If you could find a review of it in French that would not be a problem. Both of my kids speak it, as does one of my best friends.


----------



## charly (Sep 9, 2013)

SarahShoe said:


> If you could find a review of it in French that would not be a problem. Both of my kids speak it, as does one of my best friends.


Sarah,
 I love my Esse , but certainly like the looks of the Cuisiniere...I think I would have no problem liking that.. Oh and by the way, once you have a cookstove, you'll have it going all winter.. You'll love it watching your food cook and it also heating your home at the same time. It's a great independent feeling having both of those things going on at the same time.   The really nice thing I found out about always having the stove going, you want to warm something up on the top or the oven, you have instant heat... You'll use the stove more then you think..I'd never be without one and everyone loves the stove when they walk into our farmhouse.. It get's lots of likes  Some pics of the area open to our kitchen that made the perfect location.


----------



## SarahShoe (Sep 9, 2013)

The number one priority for us right now is to find a stove that will heat our house as well as cook our food, as we are determined to NOT spend over $3000 in heating oil this winter. It was brutal! Where we live a wood stove could come on in September, and not go out until May or June, as well as many night during the "summer" so it will be getting a workout. 

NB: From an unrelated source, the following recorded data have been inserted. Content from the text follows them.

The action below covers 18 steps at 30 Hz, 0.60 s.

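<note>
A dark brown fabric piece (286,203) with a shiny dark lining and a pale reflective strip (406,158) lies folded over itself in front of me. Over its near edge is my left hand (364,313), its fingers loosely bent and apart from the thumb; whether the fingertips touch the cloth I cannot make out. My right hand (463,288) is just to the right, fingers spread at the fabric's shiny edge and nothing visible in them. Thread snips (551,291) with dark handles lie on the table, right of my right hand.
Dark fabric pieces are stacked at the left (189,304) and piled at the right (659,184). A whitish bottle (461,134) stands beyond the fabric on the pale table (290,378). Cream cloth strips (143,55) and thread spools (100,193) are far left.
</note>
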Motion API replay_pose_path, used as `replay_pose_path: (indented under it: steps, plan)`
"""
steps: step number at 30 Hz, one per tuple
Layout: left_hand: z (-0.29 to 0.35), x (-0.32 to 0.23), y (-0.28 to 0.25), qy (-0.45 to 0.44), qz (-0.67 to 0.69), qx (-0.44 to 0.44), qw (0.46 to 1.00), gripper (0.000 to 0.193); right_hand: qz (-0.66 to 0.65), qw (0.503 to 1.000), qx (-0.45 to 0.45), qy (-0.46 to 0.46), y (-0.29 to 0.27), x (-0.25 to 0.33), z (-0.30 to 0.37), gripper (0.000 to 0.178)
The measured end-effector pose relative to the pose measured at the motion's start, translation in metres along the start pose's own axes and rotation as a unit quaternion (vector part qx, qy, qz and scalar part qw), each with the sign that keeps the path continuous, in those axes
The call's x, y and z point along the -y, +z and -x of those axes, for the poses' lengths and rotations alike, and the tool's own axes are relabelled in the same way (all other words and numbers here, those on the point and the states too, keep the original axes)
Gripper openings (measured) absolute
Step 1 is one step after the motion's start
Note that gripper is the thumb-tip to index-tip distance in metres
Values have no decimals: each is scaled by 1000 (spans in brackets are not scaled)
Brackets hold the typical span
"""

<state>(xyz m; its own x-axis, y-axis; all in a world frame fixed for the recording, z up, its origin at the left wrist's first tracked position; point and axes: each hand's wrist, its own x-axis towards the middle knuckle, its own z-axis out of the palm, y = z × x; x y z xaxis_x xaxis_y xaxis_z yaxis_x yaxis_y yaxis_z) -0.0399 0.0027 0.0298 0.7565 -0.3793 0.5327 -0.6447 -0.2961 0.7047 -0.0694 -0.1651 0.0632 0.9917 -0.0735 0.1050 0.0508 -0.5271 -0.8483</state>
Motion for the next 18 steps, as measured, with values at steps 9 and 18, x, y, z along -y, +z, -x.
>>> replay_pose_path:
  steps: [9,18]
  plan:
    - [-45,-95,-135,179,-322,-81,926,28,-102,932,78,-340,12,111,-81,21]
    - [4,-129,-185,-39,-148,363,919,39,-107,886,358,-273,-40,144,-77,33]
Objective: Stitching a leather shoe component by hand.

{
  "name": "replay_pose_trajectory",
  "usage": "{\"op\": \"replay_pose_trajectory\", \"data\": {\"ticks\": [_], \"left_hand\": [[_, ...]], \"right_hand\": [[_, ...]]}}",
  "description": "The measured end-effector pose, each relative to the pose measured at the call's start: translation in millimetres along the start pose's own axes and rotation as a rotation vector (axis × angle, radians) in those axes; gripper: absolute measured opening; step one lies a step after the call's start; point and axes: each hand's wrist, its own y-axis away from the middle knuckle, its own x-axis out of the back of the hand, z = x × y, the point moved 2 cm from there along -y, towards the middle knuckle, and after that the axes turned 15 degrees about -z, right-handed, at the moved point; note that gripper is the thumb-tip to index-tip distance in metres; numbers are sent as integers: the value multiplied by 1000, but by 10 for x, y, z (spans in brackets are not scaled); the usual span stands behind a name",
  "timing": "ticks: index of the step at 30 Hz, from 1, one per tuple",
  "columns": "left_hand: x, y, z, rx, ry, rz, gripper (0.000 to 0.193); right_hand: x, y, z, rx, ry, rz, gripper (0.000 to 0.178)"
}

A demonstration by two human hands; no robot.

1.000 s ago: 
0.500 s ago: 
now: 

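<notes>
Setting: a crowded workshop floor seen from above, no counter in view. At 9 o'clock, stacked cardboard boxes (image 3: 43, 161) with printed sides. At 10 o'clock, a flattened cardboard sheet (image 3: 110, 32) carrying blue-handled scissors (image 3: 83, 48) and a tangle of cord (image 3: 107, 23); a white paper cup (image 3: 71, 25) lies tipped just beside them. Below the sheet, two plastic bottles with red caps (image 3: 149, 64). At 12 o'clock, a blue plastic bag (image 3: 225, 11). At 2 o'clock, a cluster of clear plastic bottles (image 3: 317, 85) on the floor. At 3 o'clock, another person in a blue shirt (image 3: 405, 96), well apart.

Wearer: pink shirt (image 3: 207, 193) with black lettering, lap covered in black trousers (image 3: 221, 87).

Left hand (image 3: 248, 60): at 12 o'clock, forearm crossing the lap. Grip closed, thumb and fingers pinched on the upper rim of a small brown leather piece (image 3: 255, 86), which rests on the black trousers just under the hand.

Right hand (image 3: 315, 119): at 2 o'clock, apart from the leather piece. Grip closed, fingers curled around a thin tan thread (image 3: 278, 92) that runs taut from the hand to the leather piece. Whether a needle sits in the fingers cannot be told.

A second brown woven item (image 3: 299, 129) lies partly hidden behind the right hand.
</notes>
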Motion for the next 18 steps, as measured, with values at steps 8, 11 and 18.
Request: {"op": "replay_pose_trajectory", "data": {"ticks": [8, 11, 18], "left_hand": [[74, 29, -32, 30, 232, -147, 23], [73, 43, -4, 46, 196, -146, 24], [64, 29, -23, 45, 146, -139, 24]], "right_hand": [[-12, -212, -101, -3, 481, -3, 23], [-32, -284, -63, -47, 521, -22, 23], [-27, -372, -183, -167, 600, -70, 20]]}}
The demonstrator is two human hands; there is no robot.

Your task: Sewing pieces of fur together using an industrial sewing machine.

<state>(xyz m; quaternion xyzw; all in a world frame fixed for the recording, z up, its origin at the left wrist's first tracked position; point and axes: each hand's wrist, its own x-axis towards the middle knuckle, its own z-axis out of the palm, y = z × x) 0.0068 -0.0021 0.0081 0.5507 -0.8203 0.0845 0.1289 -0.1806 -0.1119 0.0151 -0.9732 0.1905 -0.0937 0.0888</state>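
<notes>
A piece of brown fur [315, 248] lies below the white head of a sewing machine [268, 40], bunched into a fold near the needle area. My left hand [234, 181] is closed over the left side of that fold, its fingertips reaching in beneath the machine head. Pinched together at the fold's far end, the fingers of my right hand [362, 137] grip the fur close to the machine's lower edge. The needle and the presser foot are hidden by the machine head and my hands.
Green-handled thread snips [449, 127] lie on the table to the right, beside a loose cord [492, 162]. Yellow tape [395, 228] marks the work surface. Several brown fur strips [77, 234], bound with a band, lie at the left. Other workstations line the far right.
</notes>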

The Esse sure is beautiful, and that is one of the reasons that I like the Cuisiniere because it has a similar look to it, but potentially could be our only stove. Whereas everything that I have read about the Esse suggests that it is a good room heater, but would struggle to heat the entire house. 

The Kitchen Queen, while not very nice to look at, would have the option of hooking up a hot water radiator in our back room where I think it will be difficult for the heat to reach because of the layout, so that is even better.


----------



## charly (Sep 9, 2013)

SarahShoe said:


> The number one priority for us right now is to find a stove that will heat our house as well as cook our food, as we are determined to NOT spend over $3000 in heating oil this winter. It was brutal! Where we live a wood stove could come on in September, and not go out until May or June, as well as many night during the "summer" so it will be getting a workout.
> 
> The Esse sure is beautiful, and that is one of the reasons that I like the Cuisiniere because it has a similar look to it, but potentially could be our only stove. Whereas everything that I have read about the Esse suggests that it is a good room heater, but would struggle to heat the entire house.
> 
> The Kitchen Queen, while not very nice to look at, would have the option of hooking up a hot water radiator in our back room where I think it will be difficult for the heat to reach because of the layout, so that is even better.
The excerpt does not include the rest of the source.